他津津道:“陛下不就是小玩了一出恩威並施麼?昨夜您勸翾妃娘娘低頭服軟,明白人都看得出嗎,您這是有意寬宥翾妃娘娘,這便是恩。今早,翾妃娘娘遲遲不至,亦未有任何表示,陛下既提前知道了結果,便藉著皇后娘娘的局,罷黜了翾妃娘娘,這便是威。想來,罷黜,只是暫時的,陛下的真正目的無法是讓翾妃娘娘吃點苦頭,殺殺她的戾氣,平日裡她與東宮的宸妃鬥得熱火朝天,如今一朝失勢,又怎甘心?這個時候自然要想到陛下對她的好,所以用不了幾日,翾妃娘娘便會想方法讓陛下您回心轉意,如此一來,翾妃娘娘不就主動回到您的身邊了?”
無痕輕呵一聲,暫不論他揣測君心之罪,直接道:“非也!”
“非也??”石蹇停住了腳步。
無痕則獨自往前走。
石蹇愣了一下,才追上去,“那是什麼?”
總歸不可能是真的一直把翾妃囚禁在冷宮,一輩子不讓她出來。
無痕只問:“當務之急是什麼?翾妃又是何方陣營?”
“陛下是想斷了廑王的後路?”石蹇目光跳跳,不是想不明白,是不太相信,“不能夠吧?翾妃娘娘當初可是不惜犧牲自我也要拯救黎桑!之所以不排除與廑王為伍,只能說明她之前還不完全知道廑王在背後做的那些,如今廑王罄竹難書,已是人神共憤,翾妃娘娘豈能沒有自己的考量?”
“你又如何知道,這兩年來,她還是以前的那個她?”無痕想了一下才說。
石蹇言之鑿鑿:“昨夜她為了擁護西門吞雪,不惜站在陛下的對立面!這還不能說明什麼嗎?”
無痕忽然駐足,眉頭一下子便皺立起來,如虎色變;石蹇猛地意識到,自己不該提那個人的……
他暗暗打了打自己的嘴巴,耳邊忽地掃過一陣風。
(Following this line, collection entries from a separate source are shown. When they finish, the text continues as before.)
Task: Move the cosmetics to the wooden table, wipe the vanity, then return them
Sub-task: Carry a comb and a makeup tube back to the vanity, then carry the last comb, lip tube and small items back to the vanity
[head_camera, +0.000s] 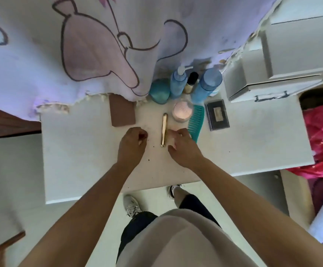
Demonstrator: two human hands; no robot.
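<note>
The white counter [83,157] carries the cosmetics grouped at its back edge under a hanging printed cloth [80,45]. Two tall blue bottles [207,85] look rigid and top-heavy, best gripped around the body. The brown flat case [122,112] and dark palette [217,115] want lifting by their edges; the pink round jar [182,110] may be fragile. The slim gold tube [164,129] looks slick and roll-prone. Left hand [132,144] curls loosely closed, holding nothing visible; right hand [183,146] hovers part-open beside the tube.
</note>
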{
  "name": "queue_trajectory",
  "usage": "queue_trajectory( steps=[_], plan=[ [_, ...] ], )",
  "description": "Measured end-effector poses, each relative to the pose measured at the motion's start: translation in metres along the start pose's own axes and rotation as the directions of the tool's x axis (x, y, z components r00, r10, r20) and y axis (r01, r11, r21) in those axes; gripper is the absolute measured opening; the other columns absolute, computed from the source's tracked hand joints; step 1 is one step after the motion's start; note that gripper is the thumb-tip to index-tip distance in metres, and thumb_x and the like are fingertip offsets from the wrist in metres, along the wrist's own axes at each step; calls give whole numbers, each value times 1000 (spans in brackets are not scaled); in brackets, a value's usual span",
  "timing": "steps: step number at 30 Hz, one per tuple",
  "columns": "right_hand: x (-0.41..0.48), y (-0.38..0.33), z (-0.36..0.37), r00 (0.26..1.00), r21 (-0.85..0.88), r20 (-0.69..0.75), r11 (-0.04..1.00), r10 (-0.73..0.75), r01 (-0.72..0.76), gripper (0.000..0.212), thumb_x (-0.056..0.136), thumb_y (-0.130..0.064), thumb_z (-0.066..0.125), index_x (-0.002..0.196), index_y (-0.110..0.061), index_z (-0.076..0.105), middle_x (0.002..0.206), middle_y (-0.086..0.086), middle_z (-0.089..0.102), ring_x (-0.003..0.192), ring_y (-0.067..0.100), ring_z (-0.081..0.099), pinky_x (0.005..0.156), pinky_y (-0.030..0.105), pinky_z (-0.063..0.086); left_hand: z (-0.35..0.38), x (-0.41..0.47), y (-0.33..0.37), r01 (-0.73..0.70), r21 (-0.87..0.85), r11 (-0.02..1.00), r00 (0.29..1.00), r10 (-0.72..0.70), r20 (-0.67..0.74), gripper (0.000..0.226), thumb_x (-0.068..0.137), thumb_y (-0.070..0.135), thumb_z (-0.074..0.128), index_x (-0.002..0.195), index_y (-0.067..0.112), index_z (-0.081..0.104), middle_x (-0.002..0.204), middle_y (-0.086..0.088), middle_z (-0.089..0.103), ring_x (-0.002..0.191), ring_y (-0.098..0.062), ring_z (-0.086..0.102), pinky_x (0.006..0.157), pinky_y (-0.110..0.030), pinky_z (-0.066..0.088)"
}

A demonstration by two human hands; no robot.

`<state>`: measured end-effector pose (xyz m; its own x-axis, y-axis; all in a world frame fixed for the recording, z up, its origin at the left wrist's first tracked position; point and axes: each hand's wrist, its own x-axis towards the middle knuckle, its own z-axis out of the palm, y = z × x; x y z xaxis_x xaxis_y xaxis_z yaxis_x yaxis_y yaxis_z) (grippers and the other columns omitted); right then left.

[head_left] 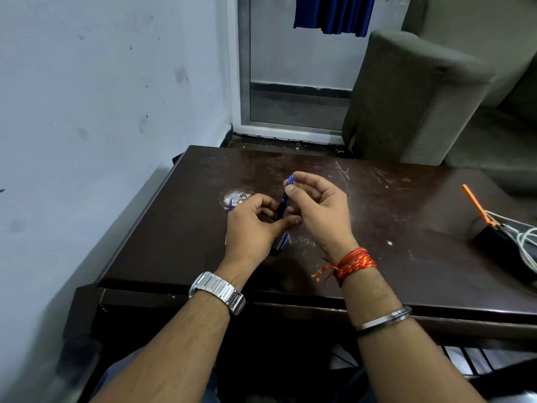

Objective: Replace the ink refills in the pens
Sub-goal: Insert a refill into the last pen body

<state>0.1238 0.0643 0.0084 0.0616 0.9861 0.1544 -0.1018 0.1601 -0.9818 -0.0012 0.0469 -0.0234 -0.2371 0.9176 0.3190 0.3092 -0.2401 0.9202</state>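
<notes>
Head view: above the worktop [377, 216], left hand [252, 225] and right hand [322, 205] fingers clamped on one pen [282, 205] (blue tip up); refill swap apparently unfinished, second pen [279, 244] beneath.

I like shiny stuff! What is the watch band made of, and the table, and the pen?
The watch band looks like polished metal: silvery links that catch the light. The table seems to be dark varnished wood, glossy, with pale scratches. The pen, held in both the left hand and the right hand, looks like blue and black plastic, though that is less certain.
</notes>
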Motion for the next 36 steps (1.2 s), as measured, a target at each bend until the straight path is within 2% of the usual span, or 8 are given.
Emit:
queue_trajectory(
  steps=[2,6,11,16,20,26,30,36],
  plan=[
    [-1,0,1,1000,-22,-10,1000,-17,17,26,82,-13,79,105,-22,68,82,3,76,68,15,66,58,30,56,1,0,-1,-2,19,1000,1000,2,10,33,57,32,94,73,29,66,69,7,69,64,-11,67,60,-27,57],
    [-3,3,2,998,-132,-44,990,-55,49,48,71,-26,89,109,-27,59,76,0,62,69,20,62,67,44,59,3,1,-4,-10,37,999,1000,10,10,31,60,24,93,70,29,64,63,13,64,57,1,56,55,-17,51],
    [-1,5,4,998,-72,-45,997,-36,33,37,80,-24,79,114,-23,65,85,-1,73,70,15,65,69,37,57,6,2,-5,5,14,1000,1000,-5,7,33,58,27,94,71,28,64,63,12,67,56,2,58,54,-17,51],
    [0,7,4,997,-138,-52,989,-54,46,34,72,-34,85,100,-27,69,78,-1,61,69,21,59,69,43,57,5,1,-5,-31,52,998,999,30,11,32,59,27,92,70,29,62,65,9,66,58,-2,61,55,-16,52],
    [-1,7,7,999,-105,-48,994,-15,10,7,83,-29,75,85,-23,77,67,-8,64,64,6,57,62,37,54,5,2,-4,-9,21,1000,1000,8,10,34,56,28,93,69,29,61,64,7,65,53,1,54,51,-15,48],
    [-2,4,6,993,-118,-114,993,-30,17,23,77,-30,84,85,-14,69,72,-6,65,64,6,59,57,28,56,4,1,-4,-11,12,1000,1000,10,13,32,57,31,92,70,31,62,64,14,66,57,4,58,52,-12,49],
    [-2,4,6,996,-117,-91,993,-11,0,9,83,-23,78,89,-16,76,76,0,72,69,9,65,65,40,59,6,2,-5,-22,22,1000,1000,22,17,34,58,26,93,68,31,61,60,10,64,51,3,55,50,-13,46],
    [-2,3,4,993,-113,-115,994,-7,-6,26,77,-30,83,94,-15,70,82,2,68,74,14,62,71,42,59,5,1,-5,-42,42,998,999,41,22,34,57,34,93,71,31,62,67,10,68,56,1,60,52,-15,51]
  ],
)
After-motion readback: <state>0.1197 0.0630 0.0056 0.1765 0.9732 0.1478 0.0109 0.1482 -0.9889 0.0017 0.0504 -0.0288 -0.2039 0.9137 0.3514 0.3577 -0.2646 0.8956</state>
“誰知道她擁護的是天下正義,還是那膽大放肆的黑幕頭子!”
看著忽然疾步走掉的君主,石蹇風中一陣凌亂……再次追上去,嘿嘿笑道:“那自然是”
“好了!莫要再提!”無痕當即盯了石蹇一眼,語氣稍厲。轉頭便說:“你方才雖然沒說對了,但有一點,倒是提醒了朕。”
石蹇不解,沉默著聽著下文。
“去查一查最近東宮有什麼動向,順帶,把中宮一起查了。朕的意思,你可明白?”
石蹇對了對,好像明白了……轉頭忽見——盛宮的小云子。